The NPI Issues Team is reviewing the alignment of federal, state, and local guidance on masks and social distancing, as well as the relations between states and counties regarding authorities and pre-emption issues, especially in regard to the overt tensions and conflicts between appointed public health and elected officials that have been repeatedly observed during the pandemic. The team will also consider how having more targeted data (e.g., through greater testing and contact tracing) may have affected the economic impacts of the pandemic.

The Cross Cutting and Over-Arching Issues Team is considering, among other things, the merits of centralized versus decentralized response systems, how to balance the relative values of health and economic impacts, the challenges presented by a lack of consistent standards across levels of government, and how to effectively mobilize and use disbursed public authority. This Issue Team will likely develop several pieces, including the lessons learned from decisions made (e.g., Medicare and Medicaid waivers for telehealth payments, use of authorities triggered by declaration of a National Public Health Emergency).

Overall, the response to the COVID-19 pandemic offers a focused lens through which we can examine how well our intergovernmental public health and human service systems and our decentralized and distributed governance structure protected and provided for the general welfare of the populace. In brief, the COVID-19 pandemic provides an unprecedented opportunity to examine ‘federalism in action.’

The COVID-19 Intergovernmental Working Group members include:

  1. Kenneth W. Kizer, MD, MPH, Co-Chair – Chief Health Care Transformation Officer and Senior Executive Vice President, Atlas Research
  2. Rich Callahan, DPA, Co-Chair – Professor, Master of Public Health Program, University of San Francisco
  3. Michelle Alletto, MPA – Chief Program and Services Officer, Texas Health and Human Services Commission
  4. Jia Ahmed, MD, MPH – Research Associate, Johns Hopkins Bloomberg School of Public Health
  5. Maria Aristigueta, DPA – Dean, Joseph R. Biden, Jr.

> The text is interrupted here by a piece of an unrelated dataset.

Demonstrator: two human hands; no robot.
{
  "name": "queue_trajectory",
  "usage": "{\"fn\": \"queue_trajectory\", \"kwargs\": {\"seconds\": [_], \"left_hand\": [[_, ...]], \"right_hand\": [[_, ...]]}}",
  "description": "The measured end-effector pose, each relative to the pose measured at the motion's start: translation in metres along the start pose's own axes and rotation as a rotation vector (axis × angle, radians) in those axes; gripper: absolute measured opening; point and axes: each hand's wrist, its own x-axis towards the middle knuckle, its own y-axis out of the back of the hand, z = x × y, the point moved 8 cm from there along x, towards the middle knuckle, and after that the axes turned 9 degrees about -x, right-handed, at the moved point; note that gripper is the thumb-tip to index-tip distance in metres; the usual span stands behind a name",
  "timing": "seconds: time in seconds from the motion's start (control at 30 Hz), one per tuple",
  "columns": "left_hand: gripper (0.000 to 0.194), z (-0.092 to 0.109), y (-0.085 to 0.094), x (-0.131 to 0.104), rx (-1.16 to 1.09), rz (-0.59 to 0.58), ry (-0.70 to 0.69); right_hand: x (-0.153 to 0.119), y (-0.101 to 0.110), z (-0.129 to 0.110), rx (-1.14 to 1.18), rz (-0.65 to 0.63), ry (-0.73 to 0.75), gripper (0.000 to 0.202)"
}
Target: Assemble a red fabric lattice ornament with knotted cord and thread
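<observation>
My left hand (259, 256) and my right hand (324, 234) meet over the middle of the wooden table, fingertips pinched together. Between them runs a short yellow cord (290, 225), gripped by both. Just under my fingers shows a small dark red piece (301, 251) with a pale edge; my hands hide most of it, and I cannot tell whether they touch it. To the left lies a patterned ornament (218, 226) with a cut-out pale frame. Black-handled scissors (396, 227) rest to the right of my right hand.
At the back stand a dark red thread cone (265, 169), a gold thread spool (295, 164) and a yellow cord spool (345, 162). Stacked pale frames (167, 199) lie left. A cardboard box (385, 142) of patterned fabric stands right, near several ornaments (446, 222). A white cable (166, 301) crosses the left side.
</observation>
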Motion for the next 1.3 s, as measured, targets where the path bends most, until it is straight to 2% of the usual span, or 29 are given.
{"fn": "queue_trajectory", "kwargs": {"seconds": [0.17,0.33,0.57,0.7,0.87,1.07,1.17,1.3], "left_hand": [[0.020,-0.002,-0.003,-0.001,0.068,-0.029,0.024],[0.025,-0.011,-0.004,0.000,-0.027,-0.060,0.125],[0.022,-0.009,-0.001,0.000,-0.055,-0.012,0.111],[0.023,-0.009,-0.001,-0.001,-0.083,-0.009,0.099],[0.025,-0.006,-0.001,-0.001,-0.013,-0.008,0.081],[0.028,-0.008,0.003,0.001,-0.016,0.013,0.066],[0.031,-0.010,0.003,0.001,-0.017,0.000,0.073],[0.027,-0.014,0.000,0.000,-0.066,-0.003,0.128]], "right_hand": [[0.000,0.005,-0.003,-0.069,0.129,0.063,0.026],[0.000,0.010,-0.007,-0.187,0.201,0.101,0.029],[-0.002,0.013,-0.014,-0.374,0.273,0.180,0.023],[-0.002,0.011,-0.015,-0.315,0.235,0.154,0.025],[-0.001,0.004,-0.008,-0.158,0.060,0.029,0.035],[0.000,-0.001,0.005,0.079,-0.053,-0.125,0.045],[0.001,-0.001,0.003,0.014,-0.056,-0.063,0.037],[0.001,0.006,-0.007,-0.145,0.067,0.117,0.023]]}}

School of Public Policy and Administration, University of Delaware
  6. John J. Bartrum – Chief Executive Officer of Brightstar Innovations Group and USAF Brig Gen, Mobilization Assistant to the Air Force Surgeon General
  7. Georges Benjamin, MD – Executive Director, American Public Health Association
  8. Jonathan Freedman, MSPH – Vice President, Health Management Associates
  9. Susan Gooden, PhD – Dean and Professor, Public Administration and Policy, Wilder School of Government and Public Affairs, Virginia Commonwealth University
  10. Marc Holzer, PhD – Professor, Suffolk University
  11. John Kirlin, PhD – Distinguished Professor of Public Policy and Founding Director, Public Policy Programs, McGeorge School of Law, University of the Pacific
  12. Lauren Larson, MPP – State Budget Director, Office of State Planning and Budgeting, State of Colorado Governor’s Office
  13. Gene Migliaccio, DrPH – Associate Dean and Professor, Milken Institute, School of Public Health, George Washington University.
  14. Stephanie P. Newbold, PhD – Associate Professor, School of Public Affairs & Administration, Rutgers University-Newark
  15. Rear Admiral (retired) Deborah Parham Hopson – The MayaTech Corporation
  16. Courtney Phillips, PhD – Secretary, Louisiana Department of Health
  17. Josh Sharfstein, MD, MPH – Professor and Vice Dean, Bloomberg School of Public Health, Johns Hopkins University
  18. Vikki Wachino, MPP – Principal, Viaduct Consulting, LLC

Kenneth W. Kizer, MD, MPH, is the Chief Health Care Transformation Officer and Senior Executive Vice President at Atlas Research. Rich Callahan, DPA, is a Professor in the Master of Public Health Program at the University of San Francisco. They are both Fellows of the Academy and Co-Chairs of the Working Group on the Intergovernmental Dimensions of the COVID-19 Pandemic.